**DIRECTIONS FOR THIS TASK:** Please quote exactly the lines below from the line containing "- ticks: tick" to the line containing "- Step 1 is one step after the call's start", both lines included, and nothing else.

----- DATA -----

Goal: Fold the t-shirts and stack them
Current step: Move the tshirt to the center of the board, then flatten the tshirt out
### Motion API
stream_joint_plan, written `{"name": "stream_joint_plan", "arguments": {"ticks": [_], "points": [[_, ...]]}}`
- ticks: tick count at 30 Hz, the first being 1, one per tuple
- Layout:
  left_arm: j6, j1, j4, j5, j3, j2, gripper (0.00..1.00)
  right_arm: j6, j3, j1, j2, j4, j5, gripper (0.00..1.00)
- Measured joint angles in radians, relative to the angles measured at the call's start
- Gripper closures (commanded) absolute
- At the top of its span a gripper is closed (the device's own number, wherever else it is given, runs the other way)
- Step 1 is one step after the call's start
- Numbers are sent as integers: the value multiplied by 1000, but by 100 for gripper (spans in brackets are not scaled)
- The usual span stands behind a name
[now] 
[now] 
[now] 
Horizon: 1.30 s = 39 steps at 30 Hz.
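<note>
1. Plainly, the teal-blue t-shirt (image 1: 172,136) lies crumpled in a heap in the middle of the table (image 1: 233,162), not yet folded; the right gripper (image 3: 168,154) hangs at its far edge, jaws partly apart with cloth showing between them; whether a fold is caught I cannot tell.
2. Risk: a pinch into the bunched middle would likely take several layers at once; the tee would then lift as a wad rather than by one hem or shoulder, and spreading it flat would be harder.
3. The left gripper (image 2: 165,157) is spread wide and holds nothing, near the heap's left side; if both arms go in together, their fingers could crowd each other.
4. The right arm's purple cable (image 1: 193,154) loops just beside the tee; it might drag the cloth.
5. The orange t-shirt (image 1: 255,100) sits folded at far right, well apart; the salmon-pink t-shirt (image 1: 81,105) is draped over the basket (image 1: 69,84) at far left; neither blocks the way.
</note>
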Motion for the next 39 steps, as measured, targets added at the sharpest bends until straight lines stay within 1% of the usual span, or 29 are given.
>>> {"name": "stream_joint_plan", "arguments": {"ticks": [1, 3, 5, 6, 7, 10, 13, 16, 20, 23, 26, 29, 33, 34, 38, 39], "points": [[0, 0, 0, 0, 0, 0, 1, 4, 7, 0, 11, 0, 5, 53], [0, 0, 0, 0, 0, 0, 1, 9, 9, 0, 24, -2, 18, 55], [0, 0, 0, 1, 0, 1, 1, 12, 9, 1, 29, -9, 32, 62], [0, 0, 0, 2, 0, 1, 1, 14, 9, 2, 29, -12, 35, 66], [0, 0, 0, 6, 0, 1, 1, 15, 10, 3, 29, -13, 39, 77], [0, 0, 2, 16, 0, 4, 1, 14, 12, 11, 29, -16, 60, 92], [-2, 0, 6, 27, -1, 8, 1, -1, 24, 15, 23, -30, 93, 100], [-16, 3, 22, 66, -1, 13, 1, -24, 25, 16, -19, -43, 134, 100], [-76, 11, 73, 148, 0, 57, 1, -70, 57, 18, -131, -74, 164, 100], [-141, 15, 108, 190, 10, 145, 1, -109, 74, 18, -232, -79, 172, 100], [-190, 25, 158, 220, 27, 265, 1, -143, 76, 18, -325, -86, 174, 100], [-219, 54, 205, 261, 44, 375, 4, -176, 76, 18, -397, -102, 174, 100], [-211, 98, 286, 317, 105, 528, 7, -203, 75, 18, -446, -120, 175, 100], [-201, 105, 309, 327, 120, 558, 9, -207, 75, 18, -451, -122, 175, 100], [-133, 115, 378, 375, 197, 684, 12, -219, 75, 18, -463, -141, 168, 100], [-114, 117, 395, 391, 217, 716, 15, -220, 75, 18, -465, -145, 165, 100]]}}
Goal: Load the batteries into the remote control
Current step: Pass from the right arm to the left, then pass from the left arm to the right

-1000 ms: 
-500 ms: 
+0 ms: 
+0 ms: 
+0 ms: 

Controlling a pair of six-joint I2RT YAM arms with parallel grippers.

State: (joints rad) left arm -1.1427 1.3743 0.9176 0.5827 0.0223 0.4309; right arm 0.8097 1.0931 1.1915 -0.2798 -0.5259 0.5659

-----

**EXERCISE OUTPUT:**
- ticks: tick count at 30 Hz, the first being 1, one per tuple
- Layout:
  left_arm: j6, j1, j4, j5, j3, j2, gripper (0.00..1.00)
  right_arm: j6, j3, j1, j2, j4, j5, gripper (0.00..1.00)
- Measured joint angles in radians, relative to the angles measured at the call's start
- Gripper closures (commanded) absolute
- At the top of its span a gripper is closed (the device's own number, wherever else it is given, runs the other way)
- Step 1 is one step after the call's start

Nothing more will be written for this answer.